テレマティクスのデメリット2「導入コストの拡大」
テレマティクスを移動へ組み込むほど、ユーザーの利便性は上がり、MaaSへと近づいていきますが、その分における導入コストが発生するのも事実です。
個人利用については、マイカーをコネクテッドカーにするコストに比べ、経済性や利便性など得られるメリットが少ないと感じられてしまうため、「わざわざ出費をするまでもない」と多くのユーザーが考えているのです。そのため、自家用車にテレマティクス導入を推進するには、もっと目に見える魅力を打ち出し、先ほどの例のように「3時間待ちの3分診療」と揶揄される国内医療の現状を改善するだけでも、十分に自動車テレマティクスの効果を訴えることができるでしょう。

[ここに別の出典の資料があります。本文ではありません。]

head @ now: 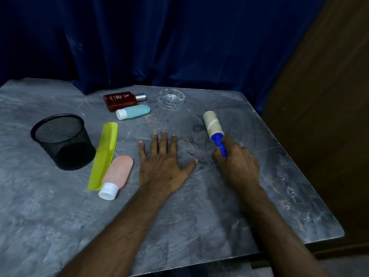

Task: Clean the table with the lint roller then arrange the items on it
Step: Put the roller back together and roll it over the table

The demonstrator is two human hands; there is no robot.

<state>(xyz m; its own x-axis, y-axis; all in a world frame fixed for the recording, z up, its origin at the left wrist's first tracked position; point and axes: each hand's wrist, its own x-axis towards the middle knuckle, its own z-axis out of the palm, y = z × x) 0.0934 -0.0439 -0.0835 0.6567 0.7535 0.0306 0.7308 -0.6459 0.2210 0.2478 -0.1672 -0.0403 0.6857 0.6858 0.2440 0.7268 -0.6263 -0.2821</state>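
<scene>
My right hand [238,163] grips the blue handle of the lint roller [213,125], whose beige roll lies on the grey marbled table [199,216] right of centre. My left hand [162,162] rests flat on the table, fingers spread, holding nothing. Dark hairs and smudges lie on the surface between the hands. To the left lie a yellow-green comb [103,154] and a pink bottle [116,175] with a white cap. Farther back are a blue bottle [134,111], a brown perfume bottle [120,101] and a clear glass ashtray [171,98].
A black mesh cup [61,139] stands upright at the left. A dark blue curtain [159,41] hangs behind the table. A brown wooden panel [327,116] stands close along the table's right edge.
</scene>
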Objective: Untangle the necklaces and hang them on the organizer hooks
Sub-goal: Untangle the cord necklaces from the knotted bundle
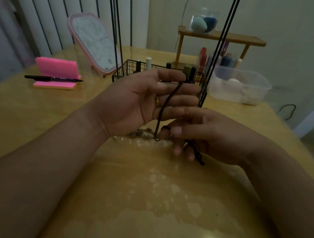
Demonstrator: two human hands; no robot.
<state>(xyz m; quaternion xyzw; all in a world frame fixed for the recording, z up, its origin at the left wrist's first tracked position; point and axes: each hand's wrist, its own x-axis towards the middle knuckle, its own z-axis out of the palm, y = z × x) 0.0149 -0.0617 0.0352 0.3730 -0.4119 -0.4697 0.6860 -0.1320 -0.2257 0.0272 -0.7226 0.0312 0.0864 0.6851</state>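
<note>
A glossy yellow-wood tabletop (144,204) runs out to a pale wall, with dark-striped blinds at the far left. On the left lie a pink sticky-note pad (56,68) and a black marker pen (52,79); a clear plastic tub (251,85) sits far right. In this 1 head view the 2 hands meet at the centre, just near of the black wire-basket organizer (119,73), whose thin rods rise out of the top of the frame, so its hooks are not visible. The left hand (146,98) faces palm toward the camera with fingers stretched to the right, and appears to pinch the dark cord necklace (166,104) between thumb and index finger. The cord's long axis drops from that pinch, across the left fingers, toward the near side, where the right hand (210,135) pinches its lower loop with curled fingertips; a knotted tail hangs beneath. A silver chain necklace (141,133) lies on the table below both hands, closer to the left wrist. Untangling looks unfinished; hanging would mean lifting far and upward.
</note>
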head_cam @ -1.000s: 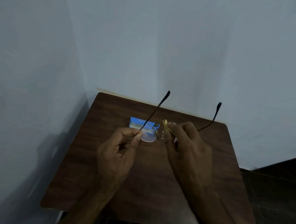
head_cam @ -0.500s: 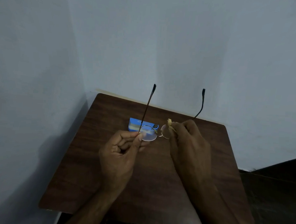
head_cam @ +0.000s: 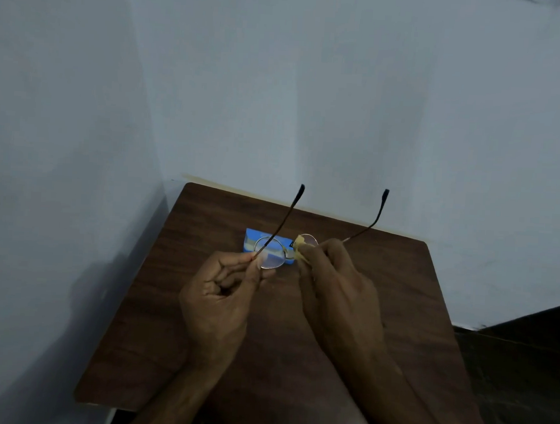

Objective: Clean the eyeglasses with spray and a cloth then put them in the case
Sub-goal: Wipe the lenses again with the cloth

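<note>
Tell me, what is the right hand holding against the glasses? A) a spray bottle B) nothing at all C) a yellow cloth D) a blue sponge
C: the right hand pinches a small yellow cloth over one lens of the eyeglasses, which the left hand holds by the frame.

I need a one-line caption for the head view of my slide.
Left hand pinches thin-rimmed round eyeglasses while right hand presses a small yellow cloth to one lens, above a brown wooden table.

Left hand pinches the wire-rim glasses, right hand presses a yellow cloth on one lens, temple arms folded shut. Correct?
No. Head view: the round wire-rim eyeglasses have both temple arms unfolded, pointing away. The left hand pinches them; the right hand presses the small yellow cloth on one lens.
</note>
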A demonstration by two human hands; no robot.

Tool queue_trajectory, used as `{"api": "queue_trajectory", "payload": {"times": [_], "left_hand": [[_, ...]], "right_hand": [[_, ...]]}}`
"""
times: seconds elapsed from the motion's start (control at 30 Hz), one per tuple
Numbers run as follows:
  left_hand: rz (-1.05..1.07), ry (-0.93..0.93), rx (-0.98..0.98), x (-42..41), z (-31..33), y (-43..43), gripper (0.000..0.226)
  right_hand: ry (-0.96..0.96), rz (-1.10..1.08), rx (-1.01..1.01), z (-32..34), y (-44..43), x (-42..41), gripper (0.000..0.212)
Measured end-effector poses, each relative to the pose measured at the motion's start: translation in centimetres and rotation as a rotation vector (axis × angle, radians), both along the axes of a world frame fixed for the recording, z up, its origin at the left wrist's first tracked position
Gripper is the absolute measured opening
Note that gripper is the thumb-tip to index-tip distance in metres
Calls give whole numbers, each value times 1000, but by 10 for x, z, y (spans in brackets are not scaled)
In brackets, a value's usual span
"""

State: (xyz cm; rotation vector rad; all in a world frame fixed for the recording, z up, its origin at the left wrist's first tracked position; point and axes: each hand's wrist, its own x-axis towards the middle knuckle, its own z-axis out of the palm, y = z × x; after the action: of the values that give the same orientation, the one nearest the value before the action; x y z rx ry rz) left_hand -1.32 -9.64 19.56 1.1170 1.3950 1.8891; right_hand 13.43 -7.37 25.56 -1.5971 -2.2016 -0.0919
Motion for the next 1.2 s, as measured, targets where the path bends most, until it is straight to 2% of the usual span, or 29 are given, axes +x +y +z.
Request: {"api": "queue_trajectory", "payload": {"times": [0.17, 0.27, 0.4, 0.47, 0.57, 0.67, 0.8, 0.97, 1.1, 1.2], "left_hand": [[-26, -70, 3, 3, 3, -3, 19], [4, -35, -19, 1, 2, -1, 21], [1, -72, -20, 0, 3, -2, 20], [-11, -65, -11, 3, 4, -3, 18], [-4, -25, -22, 5, 3, -3, 19], [3, 9, -22, 1, 3, -1, 22], [1, -27, -23, 5, 3, -2, 20], [2, -108, -44, 4, 2, 1, 21], [-19, -143, -26, 7, 2, 2, 18], [-30, -123, -27, 11, 2, 2, 19]], "right_hand": [[25, -90, 60, 1, 11, 4, 33], [32, 2, 24, -1, 10, -4, 41], [7, -51, 29, -1, 8, 3, 25], [5, -92, 62, 2, 12, 4, 33], [-25, -5, 41, 4, 11, -5, 51], [-52, 1, 0, 6, 9, -6, 58], [-56, -111, 22, 5, 18, 6, 55], [-20, 54, -33, -11, 1, 2, 45], [54, -64, 55, -15, 9, 15, 23], [35, -38, 71, -14, 13, 15, 25]]}}
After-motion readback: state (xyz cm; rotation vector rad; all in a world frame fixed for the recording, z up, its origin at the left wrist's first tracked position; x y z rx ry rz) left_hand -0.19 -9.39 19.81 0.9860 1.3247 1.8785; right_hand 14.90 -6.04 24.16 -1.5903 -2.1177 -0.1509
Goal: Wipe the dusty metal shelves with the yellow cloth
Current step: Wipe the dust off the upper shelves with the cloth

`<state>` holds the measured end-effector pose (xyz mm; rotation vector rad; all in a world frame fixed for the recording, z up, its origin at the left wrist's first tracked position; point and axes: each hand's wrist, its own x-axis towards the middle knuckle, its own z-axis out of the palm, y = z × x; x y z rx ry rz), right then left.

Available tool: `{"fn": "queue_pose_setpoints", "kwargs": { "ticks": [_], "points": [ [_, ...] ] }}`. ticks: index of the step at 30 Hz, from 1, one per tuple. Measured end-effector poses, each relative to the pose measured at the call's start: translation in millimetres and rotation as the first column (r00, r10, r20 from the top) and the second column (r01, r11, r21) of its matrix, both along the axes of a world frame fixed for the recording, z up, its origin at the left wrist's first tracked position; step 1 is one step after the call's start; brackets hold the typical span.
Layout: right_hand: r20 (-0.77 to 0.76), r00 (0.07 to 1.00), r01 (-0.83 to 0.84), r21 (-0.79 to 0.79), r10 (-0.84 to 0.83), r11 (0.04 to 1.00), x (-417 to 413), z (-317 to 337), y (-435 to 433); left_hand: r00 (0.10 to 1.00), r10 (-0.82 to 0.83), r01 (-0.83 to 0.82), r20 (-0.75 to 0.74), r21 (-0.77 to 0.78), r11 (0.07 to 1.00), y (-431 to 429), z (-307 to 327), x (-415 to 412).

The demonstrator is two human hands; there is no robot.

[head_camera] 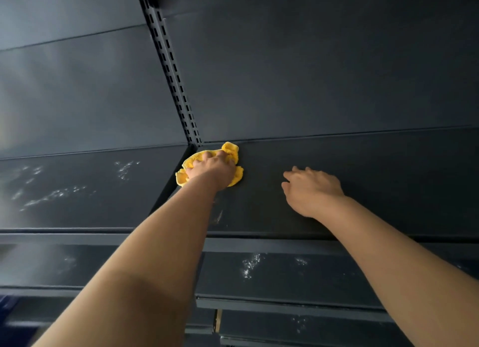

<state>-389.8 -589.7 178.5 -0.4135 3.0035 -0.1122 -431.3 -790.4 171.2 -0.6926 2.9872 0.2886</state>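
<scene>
My left hand (213,169) lies on a crumpled yellow cloth (230,149) and presses it onto the dark metal shelf (388,181) at its back left corner, close to the slotted upright. The cloth bulges out around the hand on all sides. My right hand (312,188) rests on the same shelf further right, fingers loosely curved, holding nothing. This shelf looks mostly dark, with faint scuffs near its front edge.
A slotted metal upright (171,69) runs up the dark back panel. The neighbouring shelf to the left (77,191) carries white dust smears. Lower shelves (272,269) below also show white dust patches. A blue object sits at the bottom left edge.
</scene>
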Motion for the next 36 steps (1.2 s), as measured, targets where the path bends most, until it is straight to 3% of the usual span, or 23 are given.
{"fn": "queue_pose_setpoints", "kwargs": {
  "ticks": [10, 20, 31, 36],
  "points": [
    [-0.039, 0.998, 0.047, -0.054, -0.049, 0.997, 30.7, -5.8, -11.4, 0.988, -0.132, 0.126, -0.079, -0.076, 0.989, -22.7, -8.4, 87.8],
    [-0.142, 0.985, 0.080, -0.148, -0.102, 0.986, 55.5, -3.2, 11.0, 0.973, -0.231, 0.231, -0.012, -0.034, 0.972, 15.1, 2.5, 120.8],
    [-0.105, 0.970, 0.192, -0.231, -0.221, 0.954, 57.2, 7.3, 15.0, 0.870, -0.487, 0.485, -0.078, -0.040, 0.873, 60.9, -0.7, 138.1],
    [-0.116, 0.990, 0.051, -0.238, -0.081, 0.970, 66.7, 7.6, -19.6, 0.927, -0.368, 0.366, -0.074, -0.046, 0.930, 19.2, 0.0, 152.9]
  ]
}}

一方、企業においては近年、SDGsへの関心の高まりからHVやEVなど省燃費の方へ目が行きがちです。しかし、最近では後付け可能な低コストで業務や移動を効率化できる車両管理システムが提供されています。社用車をすべてコネクティッドカーへ変換するには膨大なコストがかさみますが、車両管理システムは車載機を装着するだけなので、管理者は業務改善計画の1つとして導入を検討すると良いでしょう。
テレマティクスはモビリティ業界をどう変えていくのか
テレマティクス自体は、スマホやインターネットの普及もあり、もはや特別なものでなくなってきました。しかし、自動車という移動手段との融合は、先述した通り、個人情報の漏洩やコストの問題で普及の拡大にはもう少し時間がかかりそうです。可能性を第一に考えれば、テレマティクスがモビリティ業界を新しい生活様式に進化させるために必要不可欠なキーワードであることは明らかです。そのため、今後進むであろう自動車の情報端末化に備え、個人情報取り扱いにおける法整備やキャッシュレス決済を始めとする生活のIT化に対応すべきだと言えるでしょう。